Plan Your Sleep Schedule
Your internal clock – or circadian rhythm – thrives on consistency, so sticking to your normal sleep and wake times as closely as possible will help keep your body and brain from going haywire. If you will only be traveling for a couple of days, don’t venture away from your normal sleep pattern by more than an hour or so. If you plan on being away for a week or longer, plan sleep and wake times that will allow you to fit in everything you want and still get an adequate amount of sleep. And no matter how long you plan to travel, it’s especially important to get enough sleep for the first night or two after reaching your destination as you recover from your flight and get used to your new surroundings.

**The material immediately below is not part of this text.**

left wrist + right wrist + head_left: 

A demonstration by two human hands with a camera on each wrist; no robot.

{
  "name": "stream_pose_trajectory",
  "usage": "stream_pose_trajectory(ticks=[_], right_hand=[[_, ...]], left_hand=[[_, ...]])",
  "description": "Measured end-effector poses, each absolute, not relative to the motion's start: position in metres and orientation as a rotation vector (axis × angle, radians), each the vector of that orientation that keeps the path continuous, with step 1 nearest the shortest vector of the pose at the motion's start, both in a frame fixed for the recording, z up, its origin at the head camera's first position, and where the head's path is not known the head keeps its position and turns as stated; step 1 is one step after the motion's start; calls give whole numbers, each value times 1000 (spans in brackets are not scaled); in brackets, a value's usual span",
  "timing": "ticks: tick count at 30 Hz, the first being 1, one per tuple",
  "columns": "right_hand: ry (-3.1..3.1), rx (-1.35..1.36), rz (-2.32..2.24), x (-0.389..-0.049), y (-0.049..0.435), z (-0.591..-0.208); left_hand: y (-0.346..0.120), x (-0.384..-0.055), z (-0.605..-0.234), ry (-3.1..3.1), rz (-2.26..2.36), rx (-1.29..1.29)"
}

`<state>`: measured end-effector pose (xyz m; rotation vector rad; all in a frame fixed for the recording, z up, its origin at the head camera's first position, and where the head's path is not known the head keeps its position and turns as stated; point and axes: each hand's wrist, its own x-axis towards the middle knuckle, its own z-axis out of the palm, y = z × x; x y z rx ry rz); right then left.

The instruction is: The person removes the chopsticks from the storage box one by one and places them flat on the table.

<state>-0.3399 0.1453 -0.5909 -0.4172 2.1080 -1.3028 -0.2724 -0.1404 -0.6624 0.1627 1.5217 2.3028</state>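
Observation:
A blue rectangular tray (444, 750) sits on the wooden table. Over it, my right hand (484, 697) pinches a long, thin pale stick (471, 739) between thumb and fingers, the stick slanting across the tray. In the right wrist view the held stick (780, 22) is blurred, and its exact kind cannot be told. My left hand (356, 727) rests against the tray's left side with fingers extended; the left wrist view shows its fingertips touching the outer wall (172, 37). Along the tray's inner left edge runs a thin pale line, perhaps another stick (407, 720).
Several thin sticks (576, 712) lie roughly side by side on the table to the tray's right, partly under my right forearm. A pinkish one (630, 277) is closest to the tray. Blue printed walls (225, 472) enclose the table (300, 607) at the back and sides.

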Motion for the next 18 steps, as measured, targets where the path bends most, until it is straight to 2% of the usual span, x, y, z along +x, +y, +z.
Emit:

Limit the Usual Dehydration Suspects
Especially if you’re beyond your college years, in order to feel rested on your trip, you’ll need to limit your alcohol intake – or be prepared to nurse your hangover well. In addition, it can be tempting to use caffeine to stay pumped and fit in as much as possible, but this will only backfire come bedtime. Drink plenty of water before and during your travels to help prevent and to recover from jet lag, too.
Follow Your Regular Sleep Hygiene Protocol
You know what works best to help you get quality sleep at home, but here are a few sleep hygiene tips to keep you on track while traveling. Keep your room thermostat set between 60 and 68 degrees while you sleep and don’t use the bed for anything other than sleeping or intimacy – no working or eating there. Close the shades and dim the lights an hour before bed and cover all LEDs. Better yet, turn off all electronics an hour before bedtime and take a warm bath or shower and give your body time to cool down a little before hitting the hay. Limit naps during the day, too, to 30 minutes or less.

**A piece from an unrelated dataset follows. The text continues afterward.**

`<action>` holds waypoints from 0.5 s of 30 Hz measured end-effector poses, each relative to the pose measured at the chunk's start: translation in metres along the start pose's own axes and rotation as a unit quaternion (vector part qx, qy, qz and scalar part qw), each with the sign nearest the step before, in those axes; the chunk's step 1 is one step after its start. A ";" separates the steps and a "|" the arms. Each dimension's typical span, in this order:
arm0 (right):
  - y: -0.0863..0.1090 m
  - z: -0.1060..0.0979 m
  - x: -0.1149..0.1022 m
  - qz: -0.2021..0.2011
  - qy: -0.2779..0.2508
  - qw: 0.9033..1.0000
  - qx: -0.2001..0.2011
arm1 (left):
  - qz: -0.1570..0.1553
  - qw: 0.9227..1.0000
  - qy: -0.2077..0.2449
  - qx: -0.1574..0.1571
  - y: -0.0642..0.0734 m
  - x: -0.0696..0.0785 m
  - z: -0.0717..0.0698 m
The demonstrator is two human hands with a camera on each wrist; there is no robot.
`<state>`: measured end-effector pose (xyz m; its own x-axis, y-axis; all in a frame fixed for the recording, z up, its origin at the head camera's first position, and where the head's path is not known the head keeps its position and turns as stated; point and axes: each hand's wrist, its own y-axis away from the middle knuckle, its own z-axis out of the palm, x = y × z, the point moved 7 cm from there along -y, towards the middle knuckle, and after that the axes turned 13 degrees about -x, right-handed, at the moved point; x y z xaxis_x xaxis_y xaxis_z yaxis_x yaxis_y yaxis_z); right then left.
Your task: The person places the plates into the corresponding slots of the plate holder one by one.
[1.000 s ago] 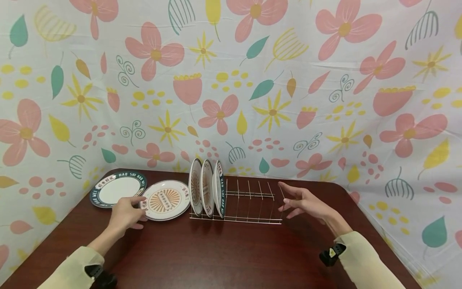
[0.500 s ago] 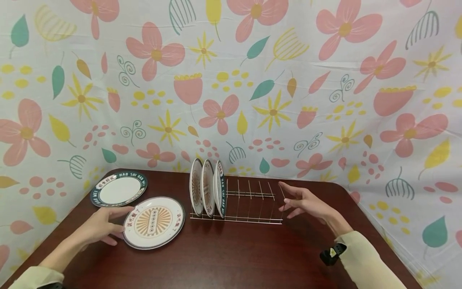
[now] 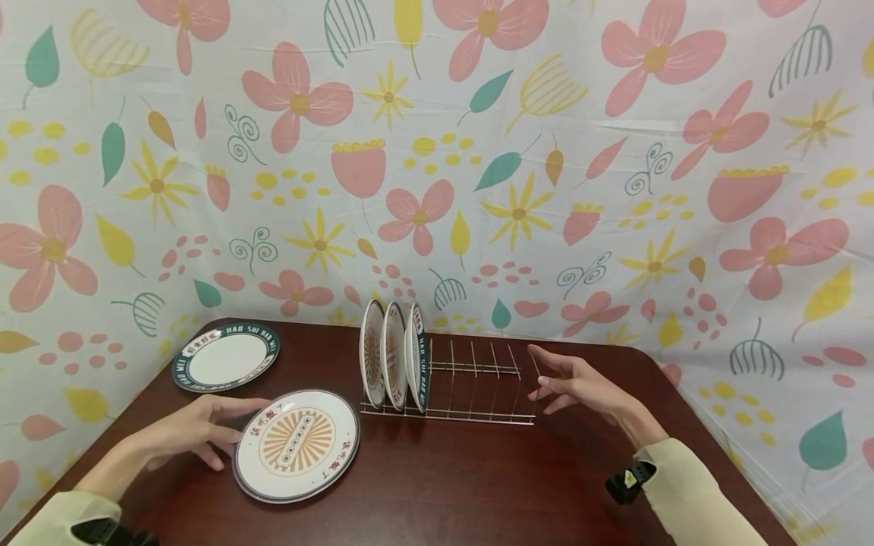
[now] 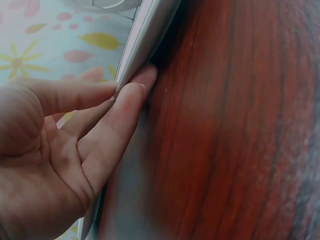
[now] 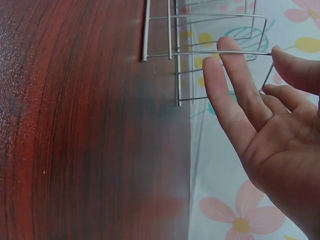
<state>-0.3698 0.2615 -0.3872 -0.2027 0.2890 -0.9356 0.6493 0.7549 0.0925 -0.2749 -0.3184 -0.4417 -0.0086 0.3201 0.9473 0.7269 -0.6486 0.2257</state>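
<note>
My left hand pinches the left edge of a white plate with an orange sunburst and red characters. The left wrist view shows the thumb on one face and fingers under the other, the plate slightly off the wood. At the right end of a wire dish rack, my right hand holds the end wire between thumb and forefinger. The other fingers stay extended beside the rack wires. Three plates stand upright in the rack's left slots.
Another plate, white with a dark green lettered rim, lies flat at the back left of the brown table. Flower-patterned cloth hangs behind the table. Bare wire slots fill the rack's right part.
My left hand has drawn the sunburst plate away from beside the green-rimmed one, towards the table's front, turning it. Lately it has shifted slightly right. The right hand has kept its place.
</note>
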 end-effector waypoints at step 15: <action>0.001 0.002 -0.002 -0.002 -0.006 1.000 0.002 | 0.014 0.999 -0.007 0.046 -0.009 0.006 0.009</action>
<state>-0.3680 0.2605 -0.3863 -0.1961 0.2796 -0.9399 0.6523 0.7529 0.0879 -0.2752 -0.3042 -0.4401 0.0221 0.3123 0.9497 0.7871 -0.5911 0.1761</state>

Prepare for Sleep on the Plane
The best way to prepare for sleep on the plane is to pack several sleep-aiding items that you can incorporate together as your own customized “sleep kit.” For one, travel pillows have evolved into innovative pieces of work that even accommodate side sleepers. The same goes for eye masks that can now simulate total darkness and headphones that block out even the loudest noises. In addition, pack a small blanket that you can buckle under your seatbelt, so that the flight attendants can see that you are buckled and won’t wake you up.
Vacation should be a relaxing time, and with our tips, you’ll arrive back home feeling rested and refreshed.